- Directions: Exactly repeat the full listing that follows.

- Recorded information:

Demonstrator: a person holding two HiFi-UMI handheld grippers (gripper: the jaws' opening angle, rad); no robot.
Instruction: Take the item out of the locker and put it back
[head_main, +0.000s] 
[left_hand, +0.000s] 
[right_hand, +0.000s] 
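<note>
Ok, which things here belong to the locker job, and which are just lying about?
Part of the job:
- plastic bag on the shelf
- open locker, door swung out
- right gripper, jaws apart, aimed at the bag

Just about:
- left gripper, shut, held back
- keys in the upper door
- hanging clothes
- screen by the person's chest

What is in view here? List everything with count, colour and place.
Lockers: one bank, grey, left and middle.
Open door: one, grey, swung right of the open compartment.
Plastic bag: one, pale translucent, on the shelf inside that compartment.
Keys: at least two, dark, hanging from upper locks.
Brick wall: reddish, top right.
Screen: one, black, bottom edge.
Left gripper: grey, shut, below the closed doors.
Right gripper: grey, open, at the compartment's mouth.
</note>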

- Your solution:
Demonstrator: a person holding two HiFi-UMI handheld grippers (gripper: the jaws' opening angle, rad); no robot.
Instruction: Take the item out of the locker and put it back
[head_main, +0.000s] 
[left_hand, +0.000s] 
[right_hand, +0.000s] 
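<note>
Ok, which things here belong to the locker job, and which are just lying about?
Part of the job:
- plastic bag on the shelf
- open locker, door swung out
- right gripper, jaws apart, aimed at the bag

Just about:
- left gripper, shut, held back
- keys in the upper door
- hanging clothes
- screen by the person's chest

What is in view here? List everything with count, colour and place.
Lockers: one bank, grey, left and middle.
Open door: one, grey, swung right of the open compartment.
Plastic bag: one, pale translucent, on the shelf inside that compartment.
Keys: at least two, dark, hanging from upper locks.
Brick wall: reddish, top right.
Screen: one, black, bottom edge.
Left gripper: grey, shut, below the closed doors.
Right gripper: grey, open, at the compartment's mouth.
</note>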

No more output will be produced for this exercise.